Si les enseignants ont suspendu leur mot d’ordre après le dialogue ouvert par le gouvernement, le syndicaliste Mesmin Komoé, secrétaire général du Mouvement des instituteurs pour la défense de leurs droits (MIDD), explique que la fin définitive du mouvement sera conditionnée aux avancées obtenues lors des négociations avec le gouvernement, qui doivent commencer dans les jours à venir. Interview.

Jeune Afrique – Pourquoi avoir lancé un appel à la grève ?

Mesmin Komoé – Nous avons lancé un premier appel à la grève mi septembre pour protester contre la réforme des rythmes scolaires instituant les cours le mercredi. Cette réforme nous fait passer de 28 heures de cours hebdomadaires à 30 voire 32 heures pour les classes de CM2. C’est un rythme infernal au regard des effectifs.

Nous avons renouvelé l’appel à la grève début novembre pour réclamer le paiement de nos différents arriérés de salaires, et nous avons également rejoint le mouvement contre la réforme des retraites. Cette réforme fait que les fonctionnaires cotisent plus, travaillent plus longtemps, pendant que leur pension de retraite a été baissée de 30 à 50%. Ce n’est pas normal.

Cette réforme des retraites a été décidée en 2012, mais les contestations ont commencé en 2016. Comment expliquer ce décalage ?

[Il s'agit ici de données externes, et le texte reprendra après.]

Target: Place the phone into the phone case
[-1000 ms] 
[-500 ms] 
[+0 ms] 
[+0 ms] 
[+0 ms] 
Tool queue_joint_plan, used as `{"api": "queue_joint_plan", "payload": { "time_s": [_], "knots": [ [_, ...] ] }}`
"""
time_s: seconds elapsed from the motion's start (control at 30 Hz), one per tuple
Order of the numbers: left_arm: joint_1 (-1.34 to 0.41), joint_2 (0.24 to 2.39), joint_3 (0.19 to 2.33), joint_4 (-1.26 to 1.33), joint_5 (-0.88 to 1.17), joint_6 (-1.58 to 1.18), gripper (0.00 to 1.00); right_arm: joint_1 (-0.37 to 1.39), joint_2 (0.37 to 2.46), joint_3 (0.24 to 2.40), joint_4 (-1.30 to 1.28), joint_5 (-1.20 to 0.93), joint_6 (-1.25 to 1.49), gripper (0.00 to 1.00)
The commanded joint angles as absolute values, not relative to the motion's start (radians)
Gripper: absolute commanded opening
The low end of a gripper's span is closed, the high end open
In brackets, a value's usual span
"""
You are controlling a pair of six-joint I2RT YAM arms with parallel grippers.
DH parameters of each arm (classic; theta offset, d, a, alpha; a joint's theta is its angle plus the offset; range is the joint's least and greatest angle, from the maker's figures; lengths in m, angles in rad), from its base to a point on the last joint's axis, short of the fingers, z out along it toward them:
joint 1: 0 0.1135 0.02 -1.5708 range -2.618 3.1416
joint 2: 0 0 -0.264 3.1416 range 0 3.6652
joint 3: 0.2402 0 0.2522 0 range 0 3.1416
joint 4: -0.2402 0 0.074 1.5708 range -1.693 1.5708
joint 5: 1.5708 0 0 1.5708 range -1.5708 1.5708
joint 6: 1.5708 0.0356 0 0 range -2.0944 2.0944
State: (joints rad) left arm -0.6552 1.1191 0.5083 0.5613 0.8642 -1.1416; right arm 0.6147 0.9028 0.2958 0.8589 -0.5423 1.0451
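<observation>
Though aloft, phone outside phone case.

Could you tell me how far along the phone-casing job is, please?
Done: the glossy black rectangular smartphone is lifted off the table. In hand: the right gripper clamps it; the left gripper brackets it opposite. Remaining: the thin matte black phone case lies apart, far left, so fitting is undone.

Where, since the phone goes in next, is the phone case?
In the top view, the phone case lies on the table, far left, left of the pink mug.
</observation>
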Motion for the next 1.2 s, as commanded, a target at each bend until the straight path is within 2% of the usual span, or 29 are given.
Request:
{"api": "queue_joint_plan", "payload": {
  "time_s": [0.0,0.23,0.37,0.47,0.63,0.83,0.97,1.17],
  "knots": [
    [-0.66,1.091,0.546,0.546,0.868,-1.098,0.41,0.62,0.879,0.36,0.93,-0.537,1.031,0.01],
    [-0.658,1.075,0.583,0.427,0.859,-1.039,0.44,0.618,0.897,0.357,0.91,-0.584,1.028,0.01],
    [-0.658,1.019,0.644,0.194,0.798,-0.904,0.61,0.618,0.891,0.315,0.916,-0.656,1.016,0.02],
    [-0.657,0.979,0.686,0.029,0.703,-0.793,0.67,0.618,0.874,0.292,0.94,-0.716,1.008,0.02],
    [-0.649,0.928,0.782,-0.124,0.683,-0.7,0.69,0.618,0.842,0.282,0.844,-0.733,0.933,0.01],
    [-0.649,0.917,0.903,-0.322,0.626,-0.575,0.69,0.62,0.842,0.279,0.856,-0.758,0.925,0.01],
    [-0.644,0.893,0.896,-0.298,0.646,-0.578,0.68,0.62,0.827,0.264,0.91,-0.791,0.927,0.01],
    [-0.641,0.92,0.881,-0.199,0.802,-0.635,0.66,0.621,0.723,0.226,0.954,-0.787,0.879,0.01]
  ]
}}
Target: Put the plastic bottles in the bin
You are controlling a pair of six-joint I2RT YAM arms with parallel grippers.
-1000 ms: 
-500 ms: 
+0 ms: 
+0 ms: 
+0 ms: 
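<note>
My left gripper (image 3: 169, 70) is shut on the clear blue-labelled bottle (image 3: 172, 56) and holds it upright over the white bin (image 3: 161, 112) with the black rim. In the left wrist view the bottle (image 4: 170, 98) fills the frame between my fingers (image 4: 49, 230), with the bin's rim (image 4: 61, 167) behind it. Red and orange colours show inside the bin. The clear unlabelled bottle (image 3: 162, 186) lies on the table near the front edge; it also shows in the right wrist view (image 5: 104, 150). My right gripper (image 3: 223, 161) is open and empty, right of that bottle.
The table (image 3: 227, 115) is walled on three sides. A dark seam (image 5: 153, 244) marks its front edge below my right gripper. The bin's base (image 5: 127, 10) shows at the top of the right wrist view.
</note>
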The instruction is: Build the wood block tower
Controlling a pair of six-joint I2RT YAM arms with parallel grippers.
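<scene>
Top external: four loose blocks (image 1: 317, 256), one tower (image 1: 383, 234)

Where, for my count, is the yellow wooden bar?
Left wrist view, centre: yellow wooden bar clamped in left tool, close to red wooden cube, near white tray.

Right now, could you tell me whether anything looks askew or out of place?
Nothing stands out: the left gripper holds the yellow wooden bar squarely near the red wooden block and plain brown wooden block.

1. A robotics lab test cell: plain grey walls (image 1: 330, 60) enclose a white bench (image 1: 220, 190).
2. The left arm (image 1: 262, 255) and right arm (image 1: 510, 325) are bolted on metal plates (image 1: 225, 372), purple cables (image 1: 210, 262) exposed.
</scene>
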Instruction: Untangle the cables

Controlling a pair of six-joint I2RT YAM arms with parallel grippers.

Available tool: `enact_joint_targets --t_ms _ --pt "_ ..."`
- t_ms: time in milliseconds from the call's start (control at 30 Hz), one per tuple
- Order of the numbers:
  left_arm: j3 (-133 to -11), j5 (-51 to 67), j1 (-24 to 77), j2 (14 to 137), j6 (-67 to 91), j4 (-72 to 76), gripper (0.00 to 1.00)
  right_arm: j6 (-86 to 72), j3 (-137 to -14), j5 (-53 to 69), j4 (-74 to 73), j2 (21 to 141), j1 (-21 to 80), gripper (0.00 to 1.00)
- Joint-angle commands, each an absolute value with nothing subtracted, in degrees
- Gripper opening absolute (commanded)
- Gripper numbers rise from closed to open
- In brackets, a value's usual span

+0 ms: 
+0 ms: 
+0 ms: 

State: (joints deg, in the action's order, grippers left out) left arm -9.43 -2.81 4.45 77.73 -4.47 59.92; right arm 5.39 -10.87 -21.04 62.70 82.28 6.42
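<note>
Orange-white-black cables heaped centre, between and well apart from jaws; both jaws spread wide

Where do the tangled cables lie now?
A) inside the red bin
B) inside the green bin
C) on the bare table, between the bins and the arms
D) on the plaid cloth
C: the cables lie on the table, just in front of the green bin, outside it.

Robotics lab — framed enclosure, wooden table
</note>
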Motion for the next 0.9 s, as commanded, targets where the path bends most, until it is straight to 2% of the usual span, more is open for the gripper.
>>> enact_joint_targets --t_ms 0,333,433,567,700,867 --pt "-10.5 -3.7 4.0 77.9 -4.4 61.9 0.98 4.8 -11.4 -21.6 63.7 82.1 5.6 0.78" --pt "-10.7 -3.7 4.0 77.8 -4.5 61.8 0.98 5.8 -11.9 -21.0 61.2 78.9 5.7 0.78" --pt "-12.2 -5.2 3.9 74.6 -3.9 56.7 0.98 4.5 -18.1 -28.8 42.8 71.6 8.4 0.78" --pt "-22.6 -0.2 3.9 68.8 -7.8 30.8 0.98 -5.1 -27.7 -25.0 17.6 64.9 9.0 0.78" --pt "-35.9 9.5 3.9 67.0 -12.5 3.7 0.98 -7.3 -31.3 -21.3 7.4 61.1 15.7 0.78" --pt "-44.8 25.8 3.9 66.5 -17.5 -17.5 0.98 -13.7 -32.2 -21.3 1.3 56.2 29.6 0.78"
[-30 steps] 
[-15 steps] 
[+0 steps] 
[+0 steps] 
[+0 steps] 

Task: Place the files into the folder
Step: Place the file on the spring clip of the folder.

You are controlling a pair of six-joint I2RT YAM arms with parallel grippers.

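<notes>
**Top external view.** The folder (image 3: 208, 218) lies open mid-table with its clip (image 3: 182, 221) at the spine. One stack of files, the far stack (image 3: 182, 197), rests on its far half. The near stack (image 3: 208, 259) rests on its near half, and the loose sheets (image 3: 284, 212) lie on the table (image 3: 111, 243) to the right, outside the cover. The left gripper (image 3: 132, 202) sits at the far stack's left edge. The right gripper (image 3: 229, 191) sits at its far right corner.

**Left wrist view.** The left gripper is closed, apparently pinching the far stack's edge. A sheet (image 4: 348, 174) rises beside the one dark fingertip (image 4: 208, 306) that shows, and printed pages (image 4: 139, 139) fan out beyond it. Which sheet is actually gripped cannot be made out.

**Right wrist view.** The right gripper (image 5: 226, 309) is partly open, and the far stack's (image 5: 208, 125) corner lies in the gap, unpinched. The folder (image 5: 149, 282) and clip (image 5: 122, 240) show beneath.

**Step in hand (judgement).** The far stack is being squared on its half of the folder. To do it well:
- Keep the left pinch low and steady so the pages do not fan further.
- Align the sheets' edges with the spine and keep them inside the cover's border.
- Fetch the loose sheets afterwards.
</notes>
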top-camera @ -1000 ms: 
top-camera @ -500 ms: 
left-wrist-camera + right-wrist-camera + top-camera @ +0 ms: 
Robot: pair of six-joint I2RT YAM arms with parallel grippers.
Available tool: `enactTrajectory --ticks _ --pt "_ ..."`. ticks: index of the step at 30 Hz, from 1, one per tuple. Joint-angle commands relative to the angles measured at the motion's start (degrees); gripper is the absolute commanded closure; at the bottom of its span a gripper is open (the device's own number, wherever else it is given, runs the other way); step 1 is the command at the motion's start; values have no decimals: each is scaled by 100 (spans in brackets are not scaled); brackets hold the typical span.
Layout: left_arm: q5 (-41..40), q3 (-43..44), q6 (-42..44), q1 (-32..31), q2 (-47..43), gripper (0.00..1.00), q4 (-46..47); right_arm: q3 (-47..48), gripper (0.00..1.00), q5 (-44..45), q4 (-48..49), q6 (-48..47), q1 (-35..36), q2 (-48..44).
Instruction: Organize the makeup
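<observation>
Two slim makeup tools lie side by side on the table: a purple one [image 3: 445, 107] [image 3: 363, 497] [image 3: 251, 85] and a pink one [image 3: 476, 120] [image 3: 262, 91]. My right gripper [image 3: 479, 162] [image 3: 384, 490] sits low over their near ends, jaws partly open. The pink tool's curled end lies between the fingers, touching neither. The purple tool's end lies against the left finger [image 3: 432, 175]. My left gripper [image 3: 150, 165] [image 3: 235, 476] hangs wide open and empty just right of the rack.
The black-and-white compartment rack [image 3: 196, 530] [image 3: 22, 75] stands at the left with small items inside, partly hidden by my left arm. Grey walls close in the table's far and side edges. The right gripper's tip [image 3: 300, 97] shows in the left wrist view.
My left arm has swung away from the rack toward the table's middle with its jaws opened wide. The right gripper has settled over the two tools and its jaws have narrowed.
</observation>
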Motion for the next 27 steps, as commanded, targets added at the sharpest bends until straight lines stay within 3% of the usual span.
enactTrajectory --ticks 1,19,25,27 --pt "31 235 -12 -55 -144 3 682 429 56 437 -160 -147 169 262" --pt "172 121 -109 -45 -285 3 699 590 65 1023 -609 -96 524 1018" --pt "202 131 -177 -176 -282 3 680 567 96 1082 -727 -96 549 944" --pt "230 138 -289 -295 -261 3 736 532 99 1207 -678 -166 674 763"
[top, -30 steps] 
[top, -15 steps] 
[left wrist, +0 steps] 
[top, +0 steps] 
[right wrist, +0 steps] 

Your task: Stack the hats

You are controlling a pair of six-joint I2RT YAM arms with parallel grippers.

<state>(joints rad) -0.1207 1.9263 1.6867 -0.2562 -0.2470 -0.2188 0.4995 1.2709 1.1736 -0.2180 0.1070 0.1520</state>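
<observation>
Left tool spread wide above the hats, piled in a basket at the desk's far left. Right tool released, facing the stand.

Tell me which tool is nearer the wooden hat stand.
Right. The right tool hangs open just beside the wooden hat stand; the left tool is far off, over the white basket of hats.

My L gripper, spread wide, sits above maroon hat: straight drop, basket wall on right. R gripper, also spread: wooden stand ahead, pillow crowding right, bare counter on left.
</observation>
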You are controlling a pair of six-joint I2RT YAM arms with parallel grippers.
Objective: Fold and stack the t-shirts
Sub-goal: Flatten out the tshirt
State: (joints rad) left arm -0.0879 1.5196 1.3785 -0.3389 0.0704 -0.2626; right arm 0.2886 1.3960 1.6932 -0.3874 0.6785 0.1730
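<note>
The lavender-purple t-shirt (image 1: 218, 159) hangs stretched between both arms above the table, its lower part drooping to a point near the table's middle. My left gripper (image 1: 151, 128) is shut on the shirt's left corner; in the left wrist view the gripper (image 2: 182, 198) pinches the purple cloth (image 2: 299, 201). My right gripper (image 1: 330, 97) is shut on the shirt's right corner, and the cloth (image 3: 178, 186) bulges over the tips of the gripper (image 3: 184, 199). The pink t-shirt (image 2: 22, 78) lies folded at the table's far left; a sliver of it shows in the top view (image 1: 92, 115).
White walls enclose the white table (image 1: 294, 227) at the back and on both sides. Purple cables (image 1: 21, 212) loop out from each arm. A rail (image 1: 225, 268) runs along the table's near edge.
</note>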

Lorsque la réforme a été décidée en 2012, l’institut chargé de verser les pensions de retraites se trouvait dans un déficit structurel. Mais aujourd’hui, ce déficit a été équilibré, nous pensons donc que les pensions des fonctionnaires ne doivent pas être baissées de façon aussi draconienne. À défaut de l’améliorer, il faut les maintenir en l’état.

Vous avez suspendu l’appel à la grève samedi 12 novembre en vue de discussions avec le gouvernement. Où en sont-elles ?

Dès samedi, nous avons eu une rencontre avec le cabinet de notre ministère de tutelle pour que des discussions s’ouvrent. Elles doivent se poursuivre dans les jours à venir. Nous allons donner une chance à ce dialogue en espérant que les discussions ne vont pas s’éterniser et qu’il ne s’agisse pas de manœuvres dilatoires. Nous voulons qu’une réponse concrète soit apportée à nos préoccupations.

Nos assemblées générales vont se tenir pendant les vacances de Noël. Si d’ici là aucune décision concrète ne ressort de ces discussions, j’ai bien peur que la grève ne reprenne.

Qu’attendez-vous précisément de ce dialogue ?

Nous en espérons beaucoup. Concernant la réforme des retraites, nous sommes disposés à discuter pour que les déficits d’hier et ayant failli mettre en péril le paiement des pensions ne se posent pas à nouveau. Il faut pouvoir trouver un système solide et durable, mais qui n’altère pas les systèmes de retraite.

Mais nous voulons que certaines questions soient réglées, notamment concernant la réforme des rythmes scolaires. Lors de notre prochain dialogue avec le gouvernement, nous allons expliquer que ces emplois du temps ne sont pas possibles.

La ministre de l’Éducation, Kandia Camara, vous a vigoureusement enjoint de cesser la grève et le gouvernement a affirmé que ce mouvement pourrait nuire à la cohésion nationale. Quelle est votre réaction ?

Notre mouvement n’a rien illégal. Les organisations syndicales sont responsables. Les problèmes que nous posons sont sociaux, ils existent, ce n’est pas de la fiction.

Il n’est pas question de demander aux fonctionnaires de fermer les yeux sur leurs problèmes. C’est justement l’injustice qui pourrait mettre à mal la cohésion sociale. La justice crée l’ordre, qui crée la discipline et donc nécessairement la cohésion sociale.

Les professeurs du secondaire ne sont pas en grève. Comment expliquez-vous qu’ils ne se soient pas engagés dans le mouvement ? 

Nous allons faire en sorte que pour les prochaines fois, la lutte se mène en symbiose. Car les questions liées aux arriérées de salaires, aux retraites, aux restrictions des libertés syndicales concernent l’ensemble des fonctionnaires, y compris les enseignants du secondaires.

Sur les 17 syndicats qui sont enregistrés officiellement pour l’enseignement primaire, 14 nous ont rejoint dans cette lutte. Nous agissons à l’intérieur de l’intersyndicale de l’enseignement préscolaire et primaire (ISEPP). 

Ce n’est pas une lutte isolée menée par le MIDD, cela concerne l’ensemble des instituteurs, qui l’ont compris. Et dieu merci, ils nous ont rejoints.